How to check if m n-sized vectors are linearly independent? - math

Disclaimer
This is not strictly a programming question, but most programmers soon or later have to deal with math (especially algebra), so I think that the answer could turn out to be useful to someone else in the future.
Now the problem
I'm trying to check if m vectors of dimension n are linearly independent. If m == n you can just build a matrix using the vectors and check if the determinant is != 0. But what if m < n?
Any hints?
See also this video lecture.

Construct a matrix of the vectors (one row per vector), and perform a Gaussian elimination on this matrix. If any of the matrix rows cancels out, they are not linearly independent.
The trivial case is when m > n, in this case, they cannot be linearly independent.

Construct a matrix M whose rows are the vectors and determine the rank of M. If the rank of M is less than m (the number of vectors) then there is a linear dependence. In the algorithm to determine the rank of M you can stop the procedure as soon as you obtain one row of zeros, but running the algorithm to completion has the added bonanza of providing the dimension of the spanning set of the vectors. Oh, and the algorithm to determine the rank of M is merely Gaussian elimination.
Take care for numerical instability. See the warning at the beginning of chapter two in Numerical Recipes.

If m<n, you will have to do some operation on them (there are multiple possibilities: Gaussian elimination, orthogonalization, etc., almost any transformation which can be used for solving equations will do) and check the result (eg. Gaussian elimination => zero row or column, orthogonalization => zero vector, SVD => zero singular number)
However, note that this question is a bad question for a programmer to ask, and this problem is a bad problem for a program to solve. That's because every linearly dependent set of n<m vectors has a different set of linearly independent vectors nearby (eg. the problem is numerically unstable)

I have been working on this problem these days.
Previously, I have found some algorithms regarding Gaussian or Gaussian-Jordan elimination, but most of those algorithms only apply to square matrix, not general matrix.
To apply for general matrix, one of the best answers might be this:
http://rosettacode.org/wiki/Reduced_row_echelon_form#MATLAB
You can find both pseudo-code and source code in various languages.
As for me, I transformed the Python source code to C++, causes the C++ code provided in the above link is somehow complex and inappropriate to implement in my simulation.
Hope this will help you, and good luck ^^

If computing power is not a problem, probably the best way is to find singular values of the matrix. Basically you need to find eigenvalues of M'*M and look at the ratio of the largest to the smallest. If the ratio is not very big, the vectors are independent.

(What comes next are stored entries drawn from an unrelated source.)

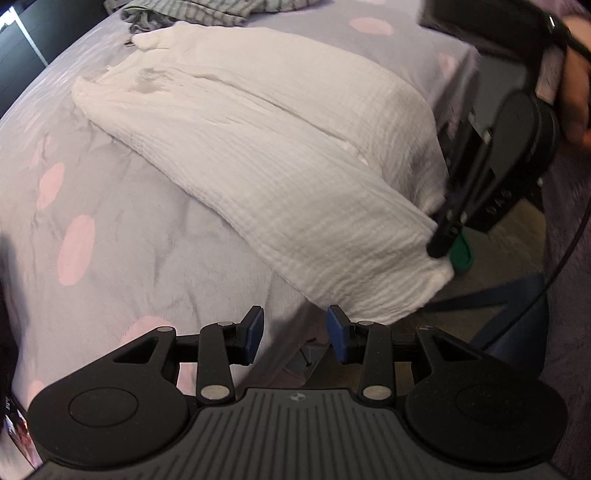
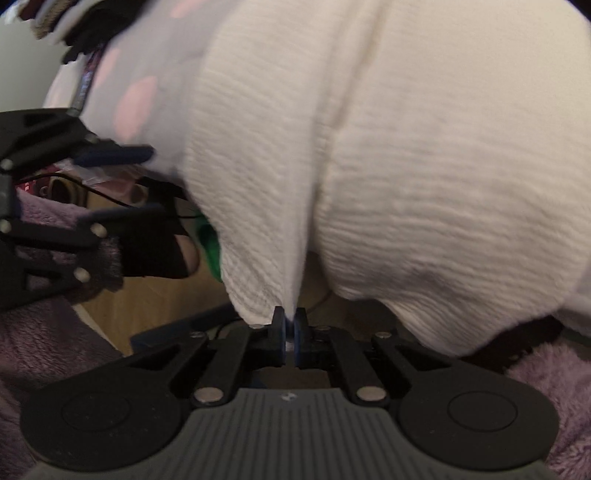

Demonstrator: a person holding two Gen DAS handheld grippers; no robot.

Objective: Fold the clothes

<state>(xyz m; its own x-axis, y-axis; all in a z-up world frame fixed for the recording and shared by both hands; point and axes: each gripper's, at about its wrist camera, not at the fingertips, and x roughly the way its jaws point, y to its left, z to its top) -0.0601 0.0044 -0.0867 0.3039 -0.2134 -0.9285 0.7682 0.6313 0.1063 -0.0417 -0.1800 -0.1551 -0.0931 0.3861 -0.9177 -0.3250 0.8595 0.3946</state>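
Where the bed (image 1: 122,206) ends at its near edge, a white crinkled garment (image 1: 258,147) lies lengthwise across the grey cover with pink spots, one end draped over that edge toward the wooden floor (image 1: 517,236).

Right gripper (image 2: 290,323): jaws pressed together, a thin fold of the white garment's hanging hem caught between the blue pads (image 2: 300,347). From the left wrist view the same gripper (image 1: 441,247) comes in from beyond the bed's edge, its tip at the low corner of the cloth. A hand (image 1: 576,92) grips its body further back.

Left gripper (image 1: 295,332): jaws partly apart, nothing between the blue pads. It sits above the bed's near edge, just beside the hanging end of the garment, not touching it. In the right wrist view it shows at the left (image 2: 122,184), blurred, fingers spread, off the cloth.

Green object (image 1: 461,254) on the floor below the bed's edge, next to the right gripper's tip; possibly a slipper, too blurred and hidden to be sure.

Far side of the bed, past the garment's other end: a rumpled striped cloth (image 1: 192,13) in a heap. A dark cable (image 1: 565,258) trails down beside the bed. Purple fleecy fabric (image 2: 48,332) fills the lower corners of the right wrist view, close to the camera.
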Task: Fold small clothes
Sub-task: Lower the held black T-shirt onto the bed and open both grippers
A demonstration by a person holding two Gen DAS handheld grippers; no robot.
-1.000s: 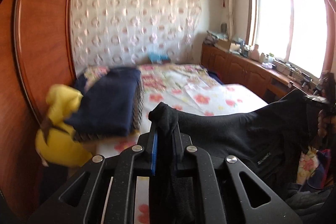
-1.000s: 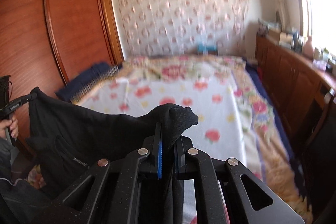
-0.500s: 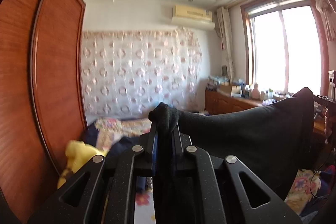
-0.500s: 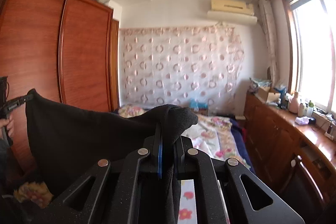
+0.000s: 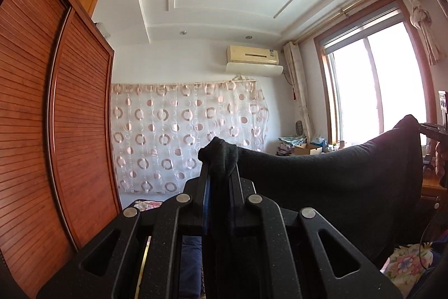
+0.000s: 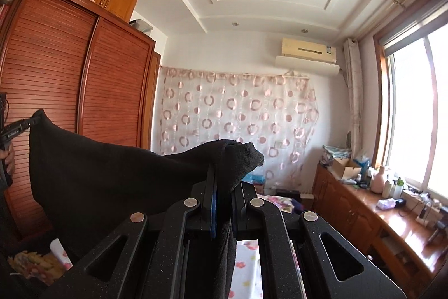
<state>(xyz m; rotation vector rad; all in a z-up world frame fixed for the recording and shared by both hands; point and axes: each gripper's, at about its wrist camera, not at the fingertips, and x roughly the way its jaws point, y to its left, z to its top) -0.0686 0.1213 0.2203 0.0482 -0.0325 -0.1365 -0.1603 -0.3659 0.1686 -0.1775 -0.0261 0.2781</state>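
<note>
Filling the left side of both views, the slatted wooden wardrobe (image 5: 56,116) rises to the ceiling, with the ring-patterned curtain (image 6: 238,114) hung across the far wall beside it and the window (image 5: 375,86) bright on the right. Under the window in the right wrist view runs a long wooden bench (image 6: 386,212) crowded with bottles and boxes, and a strip of the floral bed (image 6: 249,265) shows low between the gripper arms.

The black garment (image 5: 330,181) is held up in the air and stretched between the two grippers, its top edge sagging slightly in the middle and the cloth hanging down below. The left gripper (image 5: 219,173) has its fingers clenched on one upper corner, a knot of black fabric bunched above the tips. The right gripper (image 6: 224,181) grips the opposite upper corner the same way, with a fold of cloth spilling over to the right of its fingers. Each gripper also appears at the far edge of the other's view, pinching its corner.
</note>
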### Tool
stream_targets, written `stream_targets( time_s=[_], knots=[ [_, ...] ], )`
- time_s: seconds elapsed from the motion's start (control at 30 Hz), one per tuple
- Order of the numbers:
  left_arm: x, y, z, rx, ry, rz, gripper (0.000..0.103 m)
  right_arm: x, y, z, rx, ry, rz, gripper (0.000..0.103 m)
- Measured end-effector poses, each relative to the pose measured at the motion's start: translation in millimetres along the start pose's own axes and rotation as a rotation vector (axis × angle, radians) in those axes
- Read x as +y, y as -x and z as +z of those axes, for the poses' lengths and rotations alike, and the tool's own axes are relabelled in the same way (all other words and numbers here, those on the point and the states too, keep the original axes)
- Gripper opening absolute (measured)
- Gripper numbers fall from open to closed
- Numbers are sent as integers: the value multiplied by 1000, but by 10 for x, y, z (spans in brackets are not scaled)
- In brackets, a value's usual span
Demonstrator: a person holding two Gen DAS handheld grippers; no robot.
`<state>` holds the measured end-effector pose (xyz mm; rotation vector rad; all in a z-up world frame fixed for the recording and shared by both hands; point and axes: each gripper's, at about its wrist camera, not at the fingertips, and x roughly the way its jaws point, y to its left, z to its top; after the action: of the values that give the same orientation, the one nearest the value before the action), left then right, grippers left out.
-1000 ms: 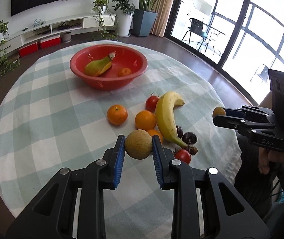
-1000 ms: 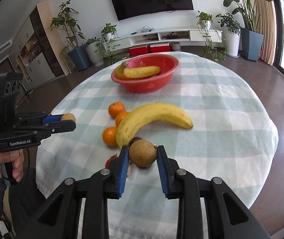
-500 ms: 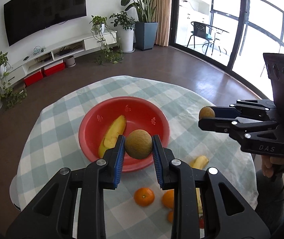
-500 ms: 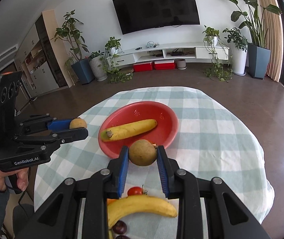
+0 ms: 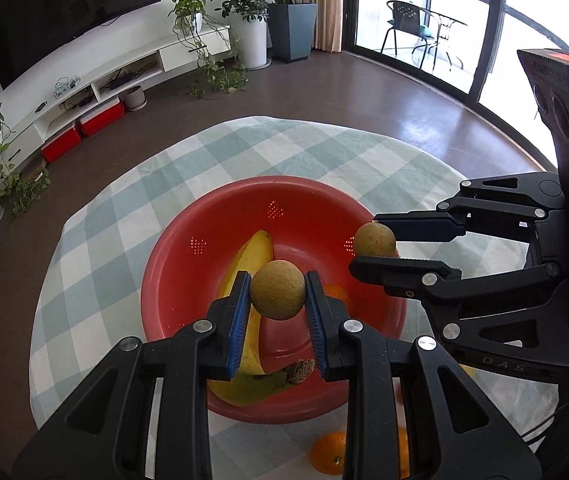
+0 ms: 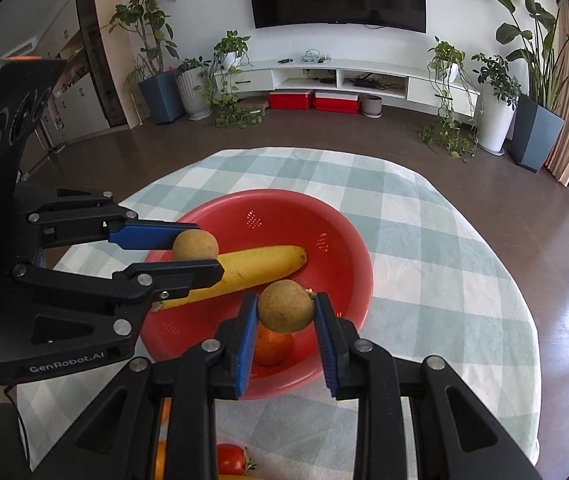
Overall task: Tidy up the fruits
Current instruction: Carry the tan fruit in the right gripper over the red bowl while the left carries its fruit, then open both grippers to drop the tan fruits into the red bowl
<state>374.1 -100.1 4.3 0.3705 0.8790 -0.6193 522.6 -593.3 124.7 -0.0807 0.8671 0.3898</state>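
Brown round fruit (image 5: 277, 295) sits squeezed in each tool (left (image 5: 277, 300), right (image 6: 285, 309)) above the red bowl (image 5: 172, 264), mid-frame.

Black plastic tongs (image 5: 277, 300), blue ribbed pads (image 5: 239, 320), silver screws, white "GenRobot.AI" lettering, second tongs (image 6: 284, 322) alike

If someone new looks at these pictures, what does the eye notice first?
First, the two black grippers, left gripper and right gripper, each shut on a round brown fruit above the red bowl. Next, the yellow banana lying in that bowl, beside an orange, on the checked tablecloth.
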Motion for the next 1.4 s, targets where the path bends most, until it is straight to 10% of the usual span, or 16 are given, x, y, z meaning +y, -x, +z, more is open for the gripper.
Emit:
stream_targets(
  time_s=[0.97, 1.2, 1.4],
  knots=[
    [-110, -248, -201, 29, -58, 8, 28, -3, -267, -61, 50, 35, -59, 32],
    [-86, -95, -231, -6, -37, 33, 30, 7, -220, -61, 32, 19, -58, 46],
    [-83, 197, -274, -60, -22, 50, 60, -27, 31, -80, -10, -16, -70, 58]
  ],
)
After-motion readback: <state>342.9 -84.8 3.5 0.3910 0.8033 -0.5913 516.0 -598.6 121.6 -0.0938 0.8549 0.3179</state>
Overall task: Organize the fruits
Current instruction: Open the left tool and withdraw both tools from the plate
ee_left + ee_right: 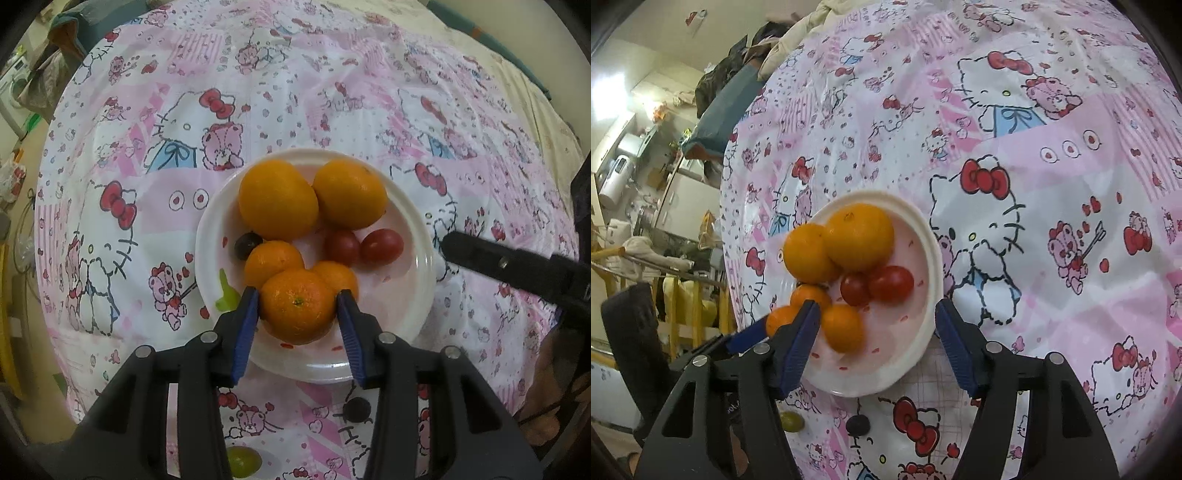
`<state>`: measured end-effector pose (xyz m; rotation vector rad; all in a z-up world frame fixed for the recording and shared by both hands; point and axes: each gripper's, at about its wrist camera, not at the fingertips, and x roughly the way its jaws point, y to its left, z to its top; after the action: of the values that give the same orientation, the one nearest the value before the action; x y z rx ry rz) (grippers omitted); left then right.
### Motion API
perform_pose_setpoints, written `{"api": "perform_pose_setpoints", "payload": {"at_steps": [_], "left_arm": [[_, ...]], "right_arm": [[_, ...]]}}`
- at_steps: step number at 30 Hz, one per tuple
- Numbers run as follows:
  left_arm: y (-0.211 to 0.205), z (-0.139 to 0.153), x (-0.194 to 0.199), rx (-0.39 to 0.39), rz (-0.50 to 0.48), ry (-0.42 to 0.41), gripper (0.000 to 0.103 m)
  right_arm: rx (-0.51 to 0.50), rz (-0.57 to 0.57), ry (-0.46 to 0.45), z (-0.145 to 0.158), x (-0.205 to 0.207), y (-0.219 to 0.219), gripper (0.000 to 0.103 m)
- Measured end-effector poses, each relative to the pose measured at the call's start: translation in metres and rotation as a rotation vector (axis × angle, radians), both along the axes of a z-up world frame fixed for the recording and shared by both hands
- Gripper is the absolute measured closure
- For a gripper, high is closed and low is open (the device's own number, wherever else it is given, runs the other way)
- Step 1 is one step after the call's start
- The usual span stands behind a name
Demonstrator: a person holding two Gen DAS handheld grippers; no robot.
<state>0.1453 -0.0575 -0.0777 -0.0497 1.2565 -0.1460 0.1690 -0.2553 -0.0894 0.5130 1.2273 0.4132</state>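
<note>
the small round orange mandarin sits clamped between the left gripper's blue fingers, over the near side of the round white plastic plate; its underside is hidden. the right gripper hovers spread apart over the plate's edge, half hiding another mandarin.

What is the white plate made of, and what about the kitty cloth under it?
The plate looks like thin plastic or foam: matte white, with a thick rolled rim and a little shine at its near edge. The cloth looks like glossy plastic sheeting or coated fabric: it reflects light and lies in shallow wrinkles. Neither is certain from looks alone.
</note>
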Motion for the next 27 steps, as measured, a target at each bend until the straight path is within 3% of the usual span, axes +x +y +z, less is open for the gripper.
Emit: {"api": "perform_pose_setpoints", "payload": {"at_steps": [3,5,21,27], "left_arm": [[0.000,0.004,-0.002,-0.022,-0.004,-0.014,0.038],[0.000,0.014,-0.005,-0.002,0.000,-0.077,0.021],[0.014,0.041,-0.019,0.020,0.019,-0.200,0.018],[0.028,0.055,-0.034,-0.022,0.044,-0.218,0.018]], "right_arm": [[-0.002,-0.008,0.009,0.000,0.000,-0.002,0.035],[0.002,-0.009,0.006,0.001,-0.001,-0.003,0.035],[-0.019,0.002,-0.057,0.023,-0.021,-0.005,0.035],[-0.038,0.016,-0.067,0.029,-0.043,-0.005,0.035]]}}
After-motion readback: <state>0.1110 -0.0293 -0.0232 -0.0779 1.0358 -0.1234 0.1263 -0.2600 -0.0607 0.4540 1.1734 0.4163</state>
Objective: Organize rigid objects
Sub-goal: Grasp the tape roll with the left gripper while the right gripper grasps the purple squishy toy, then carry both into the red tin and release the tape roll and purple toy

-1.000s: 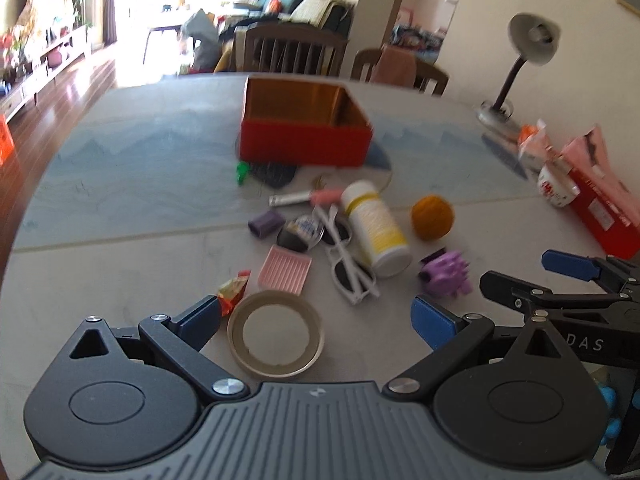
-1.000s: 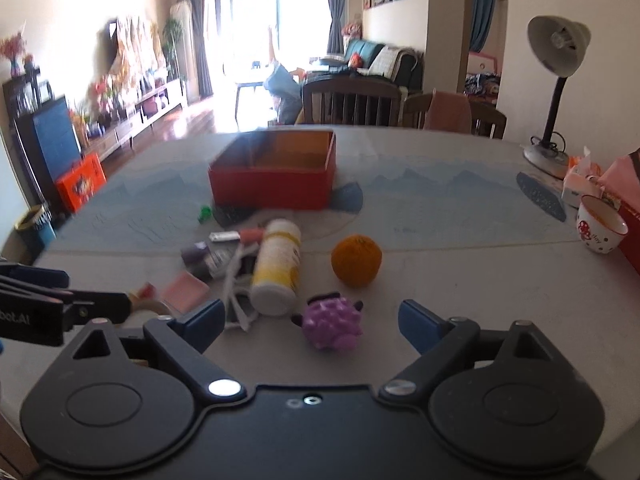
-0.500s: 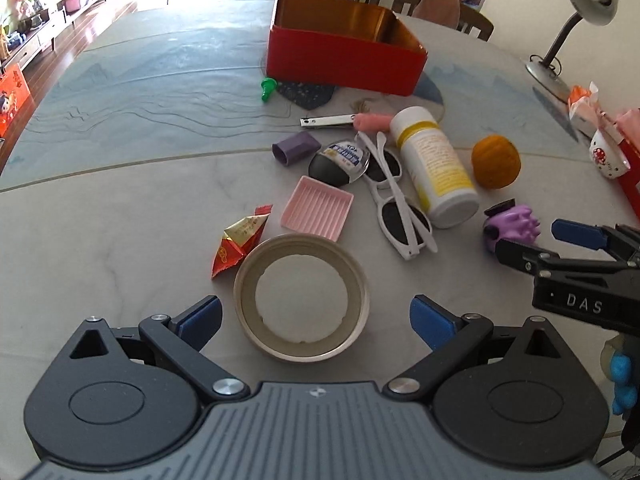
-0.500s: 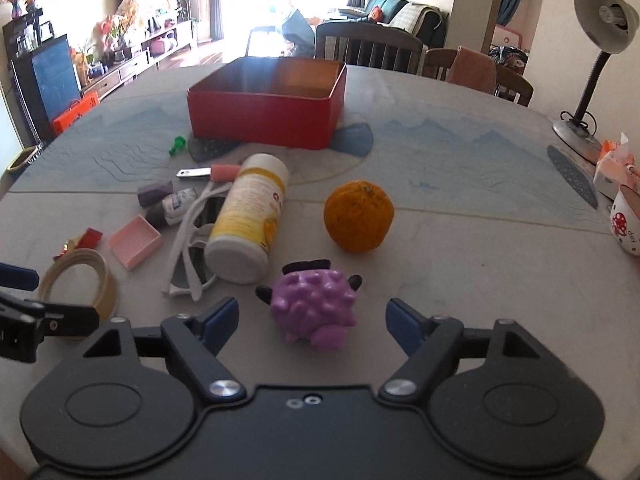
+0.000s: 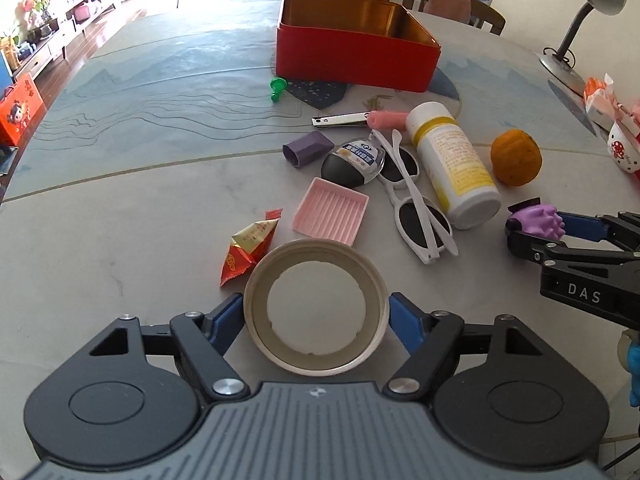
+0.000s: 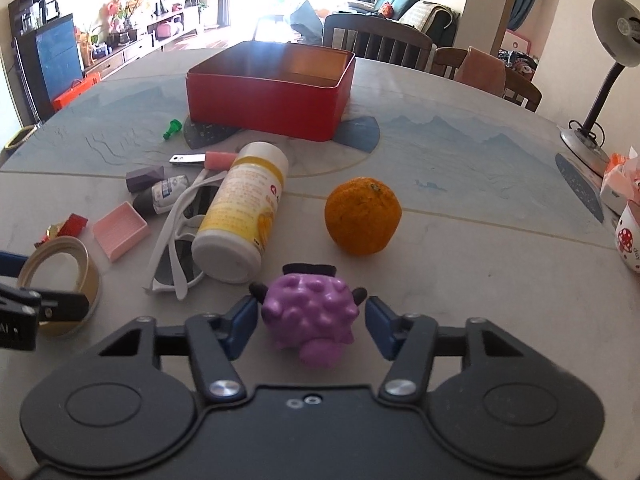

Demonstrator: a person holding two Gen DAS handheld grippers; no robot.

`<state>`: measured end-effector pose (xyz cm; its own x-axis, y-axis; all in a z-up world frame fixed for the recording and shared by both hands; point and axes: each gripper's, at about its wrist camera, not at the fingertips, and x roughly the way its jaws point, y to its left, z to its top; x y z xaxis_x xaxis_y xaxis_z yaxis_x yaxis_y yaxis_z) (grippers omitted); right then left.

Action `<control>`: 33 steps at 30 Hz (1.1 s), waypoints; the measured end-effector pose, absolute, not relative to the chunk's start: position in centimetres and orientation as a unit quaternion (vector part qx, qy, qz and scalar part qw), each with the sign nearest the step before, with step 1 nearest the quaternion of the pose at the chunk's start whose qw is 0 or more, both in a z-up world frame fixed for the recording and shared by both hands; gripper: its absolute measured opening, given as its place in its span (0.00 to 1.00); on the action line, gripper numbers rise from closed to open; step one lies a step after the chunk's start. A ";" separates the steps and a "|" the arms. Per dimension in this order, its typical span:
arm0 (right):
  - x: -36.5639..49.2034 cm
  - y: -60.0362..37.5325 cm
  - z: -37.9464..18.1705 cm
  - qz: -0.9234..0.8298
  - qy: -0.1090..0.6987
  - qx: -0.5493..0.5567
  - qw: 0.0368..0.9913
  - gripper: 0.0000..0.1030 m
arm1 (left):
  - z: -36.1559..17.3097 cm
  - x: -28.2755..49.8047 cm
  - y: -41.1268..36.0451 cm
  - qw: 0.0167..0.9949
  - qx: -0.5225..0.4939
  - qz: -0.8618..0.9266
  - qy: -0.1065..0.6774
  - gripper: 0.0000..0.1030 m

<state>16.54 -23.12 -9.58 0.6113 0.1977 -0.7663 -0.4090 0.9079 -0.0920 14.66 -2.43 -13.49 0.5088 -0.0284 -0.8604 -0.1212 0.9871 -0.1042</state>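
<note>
My left gripper [image 5: 316, 322] is open, its blue pads on either side of a beige round lid [image 5: 316, 307] lying on the table. My right gripper [image 6: 310, 322] is open around a purple bumpy toy [image 6: 310, 316], pads close to its sides but apart. The right gripper also shows in the left wrist view [image 5: 560, 236] at the toy [image 5: 536, 220]. An open red tin box [image 5: 354, 42] stands at the back, also in the right wrist view [image 6: 272, 90].
Between lid and box lie a candy wrapper [image 5: 248, 246], pink tray [image 5: 331, 211], white sunglasses [image 5: 416, 200], white-yellow bottle [image 5: 454, 164], orange [image 5: 516, 157], purple block [image 5: 307, 148], nail clipper [image 5: 340, 121] and green peg [image 5: 276, 89]. A lamp [image 6: 600, 80] and mug [image 6: 628, 236] stand right.
Both grippers have moved forward and down. The lid now sits between the left pads and the purple toy between the right pads. Both jaws have narrowed.
</note>
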 end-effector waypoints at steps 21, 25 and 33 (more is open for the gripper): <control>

Another way to check that m row vectors are linearly independent, when put in a matrix M of size mxn, is to compute
det(M * M^T)
i.e. the determinant of a mxm square matrix. It will be zero if and only if M has some dependent rows. However Gaussian elimination should be in general faster.

Sorry man, my mistake...
The source code provided in the above link turns out to be incorrect, at least the python code I have tested and the C++ code I have transformed does not generates the right answer all the time. (while for the exmample in the above link, the result is correct :) -- )
To test the python code, simply replace the mtx with
[30,10,20,0],[60,20,40,0]
and the returned result would be like:
[1,0,0,0],[0,1,2,0]
Nevertheless, I have got a way out of this. It's just this time I transformed the matalb source code of rref function to C++. You can run matlab and use the type rref command to get the source code of rref.
Just notice that if you are working with some really large value or really small value, make sure use the long double datatype in c++. Otherwise, the result will be truncated and inconsistent with the matlab result.
I have been conducting large simulations in ns2, and all the observed results are sound.
hope this will help you and any other who have encontered the problem...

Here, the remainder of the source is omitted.